Я пытался вставить словечко, но Василия Дмитриевича трясло от волнения, будто словами он пытался оттолкнуть реальность.

– Василий Дмитриевич… – очередная попытка вклиниться бесславно провалилась.

– Подумаешь, сердце! – дядь Вася возмущённо фыркнул. – Да она с этим сердцем всю войну! И сына… И… Егор… Ляксандрыч… Что же это, а? Как я без неё? А Серёжка? Серёжке-то как скажу?

Дядь Вася вдруг сник, утёр рукавом глаза, протяжно вздохнул, сдерживая то ли всхлип, то ли стон.

– Жива она, Василий Дмитриевич, – тронул его за плечо, привлекая внимание.

– Да что уж теперь… – махнул рукой дядь Вася.

– Василий Дмитриевич, жива Мария Фёдоровна, – ещё раз повторил я.

– Да что вы такое говорите! – зашипел сердитая медсестра – Зачем так! У человека горе, а вы!

– Девушка, милая, нас вчера в семнадцатую вечером определили всего лишь на ночь. Вы там у себя в бумагах гляньте. К обеду уже выпишут. В смысле определили Беспалову Марию Фёдоровну. Положили в палату номер семнадцать на свободную койку. Её ночью на скорой привезли, в смену Галины Львовны и Маруси… Марии, не помню отчество.

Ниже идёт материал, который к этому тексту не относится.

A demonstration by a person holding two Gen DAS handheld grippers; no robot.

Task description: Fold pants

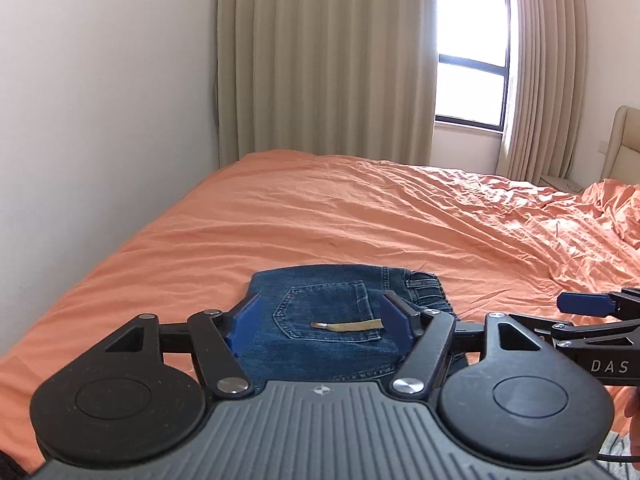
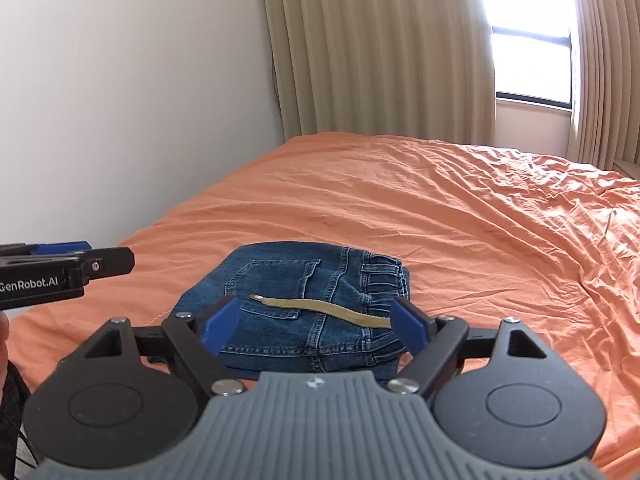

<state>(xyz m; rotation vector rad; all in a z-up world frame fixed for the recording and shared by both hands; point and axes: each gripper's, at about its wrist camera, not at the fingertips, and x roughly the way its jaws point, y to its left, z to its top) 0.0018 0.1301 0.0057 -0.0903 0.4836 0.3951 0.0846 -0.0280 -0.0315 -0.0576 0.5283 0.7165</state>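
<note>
Bedroom interior. Wall [image 1: 100, 100]: plain white, filling the left of the frame in both views. Curtains [image 1: 324, 56]: beige, pleated, full length, hanging at upper centre, with a second panel [image 1: 560, 72] at upper right. Window [image 1: 472, 48]: dark frame, between the two panels, strong daylight blown out to white. Bed [image 1: 320, 208]: wide, covered by an orange sheet, heavily wrinkled toward the right, smoother at left beside the wall. Headboard [image 1: 624, 140]: cream, padded, at the right edge of the left view. Floor: not visible.
</note>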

Девчонка поледенела, кинула испуганный взгляд на Митрича, охнула и рванула к сестринскому посту.

– Жива, говоришь? – переспросил Митрич. – А ты не врёшь, Ляксандрыч? – дядь Вася прищурился, с недоверием глядя на меня. Ответить я не успел.

– А ты и рад, да? – раздалось за моей спиной.

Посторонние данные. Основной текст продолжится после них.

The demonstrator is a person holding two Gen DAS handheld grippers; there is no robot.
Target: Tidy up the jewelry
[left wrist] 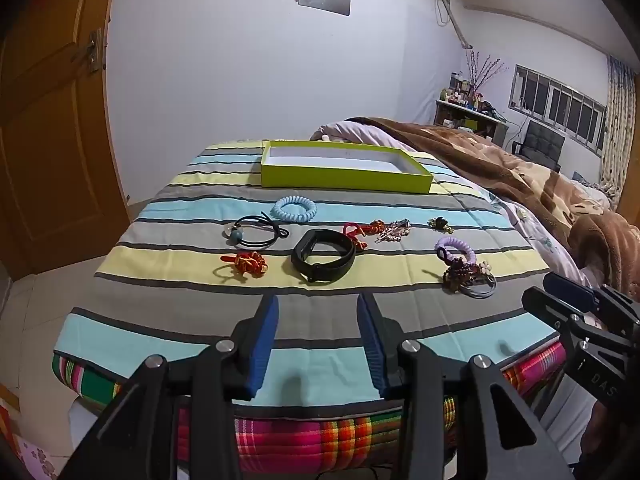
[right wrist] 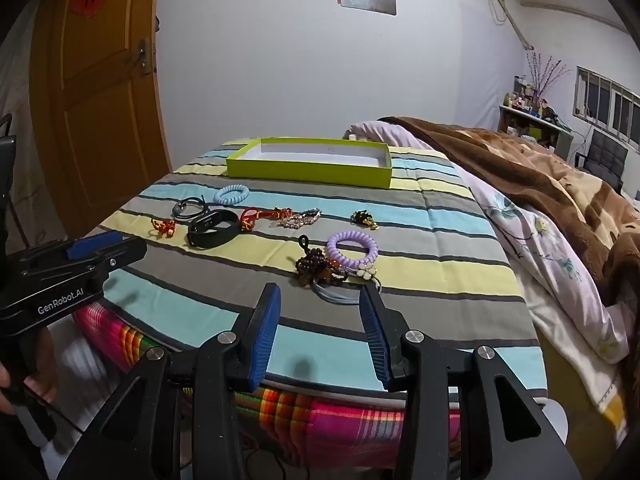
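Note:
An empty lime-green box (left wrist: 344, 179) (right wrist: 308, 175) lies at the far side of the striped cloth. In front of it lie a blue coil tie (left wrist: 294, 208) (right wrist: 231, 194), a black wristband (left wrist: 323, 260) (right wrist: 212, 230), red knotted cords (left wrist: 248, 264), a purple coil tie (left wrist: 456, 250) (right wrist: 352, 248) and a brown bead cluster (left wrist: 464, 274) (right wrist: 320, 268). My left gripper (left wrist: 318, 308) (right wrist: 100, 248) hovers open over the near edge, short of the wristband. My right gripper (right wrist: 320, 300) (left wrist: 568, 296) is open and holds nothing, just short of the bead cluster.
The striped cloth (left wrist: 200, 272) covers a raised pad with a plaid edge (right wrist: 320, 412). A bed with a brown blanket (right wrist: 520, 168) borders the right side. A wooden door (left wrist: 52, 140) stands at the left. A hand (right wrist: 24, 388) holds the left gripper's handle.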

– Маша! Манюнечка! – расцвёл Василий Дмитриевич и, обогнув меня, кинулся обниматься с воскресшей женой.

– Что, злыдень, обрадовался, поди? Свободу почуял? – беззлобно погрозила кулаком Мария Фёдоровна, смущённо принимая объятия мужа. – Да пусти ты, медведь. Что люди-то подумают!

– Пущай думают, что хотят! У меня жена живая! Эх-ма! Радость-то какая! – обрадованно завопил Митрич, ощупывая свою вторую половинку.

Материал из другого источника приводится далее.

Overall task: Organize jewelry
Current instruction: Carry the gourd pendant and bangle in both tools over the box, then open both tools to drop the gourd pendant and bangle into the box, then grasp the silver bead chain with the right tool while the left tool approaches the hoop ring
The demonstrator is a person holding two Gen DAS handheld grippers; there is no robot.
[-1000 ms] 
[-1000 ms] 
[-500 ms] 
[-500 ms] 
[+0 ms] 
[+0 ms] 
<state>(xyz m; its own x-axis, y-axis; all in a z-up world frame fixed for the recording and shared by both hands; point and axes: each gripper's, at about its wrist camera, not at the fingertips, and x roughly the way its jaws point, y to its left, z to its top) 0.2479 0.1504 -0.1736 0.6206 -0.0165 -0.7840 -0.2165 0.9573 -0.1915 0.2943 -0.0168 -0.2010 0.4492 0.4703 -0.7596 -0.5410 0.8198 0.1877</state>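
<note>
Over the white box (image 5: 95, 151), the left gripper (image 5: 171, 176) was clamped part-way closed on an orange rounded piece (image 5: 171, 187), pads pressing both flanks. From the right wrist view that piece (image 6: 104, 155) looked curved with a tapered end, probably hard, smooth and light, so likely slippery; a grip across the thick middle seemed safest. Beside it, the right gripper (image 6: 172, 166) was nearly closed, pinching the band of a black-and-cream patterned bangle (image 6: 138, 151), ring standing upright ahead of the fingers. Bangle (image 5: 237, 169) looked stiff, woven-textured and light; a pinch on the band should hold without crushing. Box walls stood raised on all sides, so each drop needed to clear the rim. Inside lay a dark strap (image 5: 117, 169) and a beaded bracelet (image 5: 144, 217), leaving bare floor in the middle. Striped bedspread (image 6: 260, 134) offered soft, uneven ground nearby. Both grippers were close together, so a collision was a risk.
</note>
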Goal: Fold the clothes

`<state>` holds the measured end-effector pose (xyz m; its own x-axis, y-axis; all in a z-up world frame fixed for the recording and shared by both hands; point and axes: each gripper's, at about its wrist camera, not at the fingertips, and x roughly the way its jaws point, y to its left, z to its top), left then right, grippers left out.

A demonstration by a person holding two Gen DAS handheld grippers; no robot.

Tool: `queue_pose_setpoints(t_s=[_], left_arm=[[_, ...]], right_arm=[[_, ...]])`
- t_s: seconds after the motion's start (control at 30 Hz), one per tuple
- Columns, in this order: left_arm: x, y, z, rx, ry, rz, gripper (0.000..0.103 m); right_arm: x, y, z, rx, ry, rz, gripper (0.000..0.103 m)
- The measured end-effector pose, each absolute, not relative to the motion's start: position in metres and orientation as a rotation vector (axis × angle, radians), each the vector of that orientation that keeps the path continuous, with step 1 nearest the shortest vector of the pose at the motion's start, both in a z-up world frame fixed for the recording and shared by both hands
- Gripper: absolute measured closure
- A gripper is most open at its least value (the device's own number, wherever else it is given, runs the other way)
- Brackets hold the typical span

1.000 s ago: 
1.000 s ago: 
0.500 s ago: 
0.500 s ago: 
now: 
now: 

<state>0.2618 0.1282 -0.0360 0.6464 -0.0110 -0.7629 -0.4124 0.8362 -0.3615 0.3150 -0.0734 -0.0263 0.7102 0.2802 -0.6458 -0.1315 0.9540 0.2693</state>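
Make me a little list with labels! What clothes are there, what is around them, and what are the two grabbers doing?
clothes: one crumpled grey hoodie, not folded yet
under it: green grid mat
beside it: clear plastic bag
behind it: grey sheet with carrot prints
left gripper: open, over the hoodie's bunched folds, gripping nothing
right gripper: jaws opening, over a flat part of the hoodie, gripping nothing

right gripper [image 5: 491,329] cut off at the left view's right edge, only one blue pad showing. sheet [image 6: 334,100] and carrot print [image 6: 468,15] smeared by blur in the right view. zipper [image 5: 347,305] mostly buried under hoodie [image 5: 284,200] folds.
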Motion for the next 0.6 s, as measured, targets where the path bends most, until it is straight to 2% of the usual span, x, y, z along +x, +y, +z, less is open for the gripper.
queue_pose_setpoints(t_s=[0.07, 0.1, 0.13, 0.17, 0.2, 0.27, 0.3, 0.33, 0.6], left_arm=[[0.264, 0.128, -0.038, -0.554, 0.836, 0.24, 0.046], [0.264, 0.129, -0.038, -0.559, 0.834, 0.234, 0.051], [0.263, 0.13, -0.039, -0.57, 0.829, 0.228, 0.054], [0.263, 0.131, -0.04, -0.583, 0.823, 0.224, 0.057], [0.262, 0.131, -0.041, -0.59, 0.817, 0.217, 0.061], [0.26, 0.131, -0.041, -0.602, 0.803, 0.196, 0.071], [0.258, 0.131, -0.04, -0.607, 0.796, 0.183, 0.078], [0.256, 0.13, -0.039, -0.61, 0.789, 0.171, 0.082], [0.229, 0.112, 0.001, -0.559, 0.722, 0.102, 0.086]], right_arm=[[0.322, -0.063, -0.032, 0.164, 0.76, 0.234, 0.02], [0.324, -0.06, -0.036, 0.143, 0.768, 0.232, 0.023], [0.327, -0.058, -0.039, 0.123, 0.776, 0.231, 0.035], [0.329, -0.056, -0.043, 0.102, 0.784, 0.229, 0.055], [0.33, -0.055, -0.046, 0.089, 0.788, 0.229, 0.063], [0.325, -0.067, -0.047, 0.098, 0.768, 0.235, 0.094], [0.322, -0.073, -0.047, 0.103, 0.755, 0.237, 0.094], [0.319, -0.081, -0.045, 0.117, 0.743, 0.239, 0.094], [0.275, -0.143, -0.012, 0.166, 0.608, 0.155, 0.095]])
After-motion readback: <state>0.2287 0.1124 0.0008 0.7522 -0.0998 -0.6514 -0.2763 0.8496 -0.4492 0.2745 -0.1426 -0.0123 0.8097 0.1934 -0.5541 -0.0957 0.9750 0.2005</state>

– Да хватит тебе! Ты гляди, завёлся, чисто молодой! – отбивалась Беспалова от мужниных объятий.

– Это чего, а? Ляксандрыч, ты видал? А? Как так-то? А чего жеж мне сказали, померла, мол, дедушка, твоя бабушка? А?

– Ошиблись, человеческий фактор, с кем не бывает, – сочувственно прокомментировал я.

– Какой такой фактор? Не знаю такого! – возмутился Митрич. – А ежели бы я тут окочурился?

– А ну, цыц, – шикнула Мария Фёдоровна. – Раздухарился тут. В больничке, чай, не на базаре! Понимать надо! Людям тишина нужна!

– Так, я это… – притих дядь Вася.

– Вот и веди себя тихо… герой… – фыркнула Беспалова, но я прекрасно видел: не со зла, а по любви и фырчит, и ворчит.

– Теперь-то что делать? – Митрич растерянно оглянулся на меня.

– Дождёмся выписки, и поезжайте домой, – подсказал семейству. – Вы на машине или на автобусе?